REQUIRED WORK -
Both the line containing "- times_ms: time" and the line containing "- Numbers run" belong to the span. Output exactly that span from the listing below, and nothing outside it.

PROVIDED DATA -
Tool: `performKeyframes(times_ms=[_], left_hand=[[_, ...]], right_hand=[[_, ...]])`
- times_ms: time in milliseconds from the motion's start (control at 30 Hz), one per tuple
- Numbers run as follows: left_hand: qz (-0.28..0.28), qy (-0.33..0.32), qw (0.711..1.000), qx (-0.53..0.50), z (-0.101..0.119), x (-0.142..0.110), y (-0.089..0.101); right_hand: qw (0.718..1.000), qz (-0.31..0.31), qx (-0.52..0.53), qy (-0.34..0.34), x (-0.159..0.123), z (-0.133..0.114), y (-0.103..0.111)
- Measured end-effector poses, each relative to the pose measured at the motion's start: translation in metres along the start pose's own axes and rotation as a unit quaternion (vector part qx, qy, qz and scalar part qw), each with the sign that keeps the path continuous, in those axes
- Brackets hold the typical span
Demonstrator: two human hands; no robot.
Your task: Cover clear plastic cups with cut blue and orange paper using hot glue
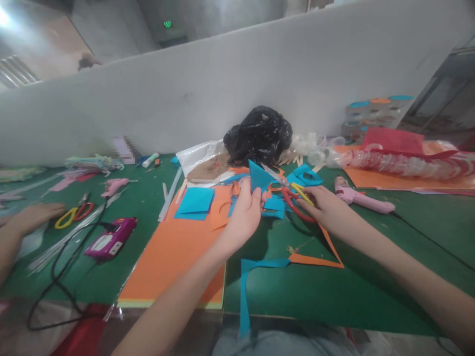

SOLUTION -
- times_ms: time in milliseconds from the motion's start (control at 30 Hz), one per tuple
- Numbers run as follows: left_hand: qz (-0.28..0.28), qy (-0.33..0.32), qw (0.711..1.000), qx (-0.53..0.50), z (-0.101..0.119), x (-0.142..0.110), y (-0.089..0.101); right_hand: qw (0.718..1.000), qz (-0.31..0.31), qx (-0.52..0.53), qy (-0.34..0.34), x (-0.159..0.123), z (-0.133..0.114), y (-0.103..0.111)

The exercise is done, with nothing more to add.